"Porque o fogo saiu de diante do Senhor e consumiu o holocausto e a gordura sobre o altar o que vendo todo o povo jubilaram e caíram sobre as suas faces"
Textus Receptus
"E saiu um fogo de diante do SENHOR, e consumiu sobre o altar a oferta queimada e a gordura; vendo isso, todo o povo gritou, e caiu sobre as suas faces. "
O fogo divino, vindo da presença do Senhor, consumiu a oferta, levando o povo a reagir com júbilo e adoração prostrada.
Explicação Histórica
O 'fogo que saiu de diante do Senhor' (ebr. 'esh mi-lifnei YHWH') é uma manifestação sobrenatural e visível da presença e do poder de Deus. A 'consumação' (ebr. 'kalah') refere-se à completa destruição da oferta pelo fogo, indicando sua aceitação. 'Jubilaram' (ebr. 'rananu') denota um grito de alegria e louvor. 'Caíram sobre as suas faces' (ebr. 'yippelu al-paneyhem') expressa uma atitude de profunda reverência, adoração e submissão diante da manifestação divina.
Interpretação Doutrinária
Este evento ilustra a santidade de Deus e a necessidade de um mediador (o sacerdote) para a aproximação do homem a Ele. A aceitação da oferta pelo fogo divino confirma a doutrina da expiação e da provisão de Deus para a reconciliação, antecipando a obra redentora de Cristo.
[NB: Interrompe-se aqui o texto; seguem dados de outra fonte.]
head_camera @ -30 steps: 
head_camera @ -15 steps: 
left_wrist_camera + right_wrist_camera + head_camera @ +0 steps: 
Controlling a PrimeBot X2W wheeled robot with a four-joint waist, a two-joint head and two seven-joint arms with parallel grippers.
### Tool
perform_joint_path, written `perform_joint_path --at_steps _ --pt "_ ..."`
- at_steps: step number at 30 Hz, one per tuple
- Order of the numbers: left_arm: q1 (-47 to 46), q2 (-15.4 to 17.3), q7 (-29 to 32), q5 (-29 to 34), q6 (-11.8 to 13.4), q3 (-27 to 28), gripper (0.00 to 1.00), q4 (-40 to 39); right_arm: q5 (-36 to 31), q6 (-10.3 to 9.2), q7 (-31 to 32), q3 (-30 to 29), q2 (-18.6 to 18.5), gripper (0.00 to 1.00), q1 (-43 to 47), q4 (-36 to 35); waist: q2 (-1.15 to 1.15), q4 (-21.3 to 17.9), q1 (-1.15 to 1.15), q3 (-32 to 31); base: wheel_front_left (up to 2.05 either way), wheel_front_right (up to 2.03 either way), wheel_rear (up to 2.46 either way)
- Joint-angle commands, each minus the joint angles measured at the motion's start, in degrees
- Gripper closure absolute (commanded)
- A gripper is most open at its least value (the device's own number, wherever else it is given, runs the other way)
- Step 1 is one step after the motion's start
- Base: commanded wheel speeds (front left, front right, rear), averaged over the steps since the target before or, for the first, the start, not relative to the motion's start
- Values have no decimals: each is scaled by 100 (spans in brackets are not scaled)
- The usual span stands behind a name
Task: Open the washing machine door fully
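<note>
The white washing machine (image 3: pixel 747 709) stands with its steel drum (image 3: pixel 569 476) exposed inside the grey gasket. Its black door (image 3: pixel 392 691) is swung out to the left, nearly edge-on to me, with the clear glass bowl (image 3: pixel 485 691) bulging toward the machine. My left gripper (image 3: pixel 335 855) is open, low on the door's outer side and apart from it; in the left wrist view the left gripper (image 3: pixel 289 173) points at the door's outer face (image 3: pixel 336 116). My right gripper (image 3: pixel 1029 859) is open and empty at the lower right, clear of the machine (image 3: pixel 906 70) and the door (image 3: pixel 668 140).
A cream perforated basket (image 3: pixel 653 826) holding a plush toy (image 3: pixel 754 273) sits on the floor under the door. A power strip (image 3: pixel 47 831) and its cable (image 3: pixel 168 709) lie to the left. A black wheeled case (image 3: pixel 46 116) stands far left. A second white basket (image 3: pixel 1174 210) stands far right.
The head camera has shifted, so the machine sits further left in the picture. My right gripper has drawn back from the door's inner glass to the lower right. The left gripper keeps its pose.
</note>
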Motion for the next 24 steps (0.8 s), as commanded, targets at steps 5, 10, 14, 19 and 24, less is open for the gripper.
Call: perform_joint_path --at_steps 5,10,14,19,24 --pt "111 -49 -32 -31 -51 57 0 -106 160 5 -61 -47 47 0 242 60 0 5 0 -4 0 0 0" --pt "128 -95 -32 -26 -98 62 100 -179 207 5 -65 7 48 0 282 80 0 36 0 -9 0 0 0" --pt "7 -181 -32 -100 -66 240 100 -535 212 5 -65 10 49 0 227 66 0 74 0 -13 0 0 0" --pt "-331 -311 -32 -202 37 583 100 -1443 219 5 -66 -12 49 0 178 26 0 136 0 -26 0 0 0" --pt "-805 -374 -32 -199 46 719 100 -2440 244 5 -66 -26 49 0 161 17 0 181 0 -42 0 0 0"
O júbilo e a adoração do povo demonstram a resposta correta à manifestação da glória e do poder de Deus, salientando a importância da reverência e da gratidão na adoração.
Aplicação Prática
Devemos sempre nos aproximar de Deus com reverência e temor, reconhecendo Sua santidade e Sua soberania. A aceitação das nossas ofertas espirituais (adoração, louvor, serviço) depende da graça de Deus e da obra mediadora de Jesus Cristo. Quando experimentamos a presença de Deus em nossas vidas, devemos responder com alegria genuína e profunda adoração, louvando Seu nome por Sua bondade e fidelidade.
Precauções de Leitura
Não se deve interpretar este fogo literal como um sinal de que Deus aprova a destruição ou a violência. A manifestação foi um evento único e específico, ligado à inauguração do sacerdócio no Antigo Testamento. O júbilo do povo não deve ser confundido com euforia superficial, mas sim como uma resposta de adoração profunda à santidade divina.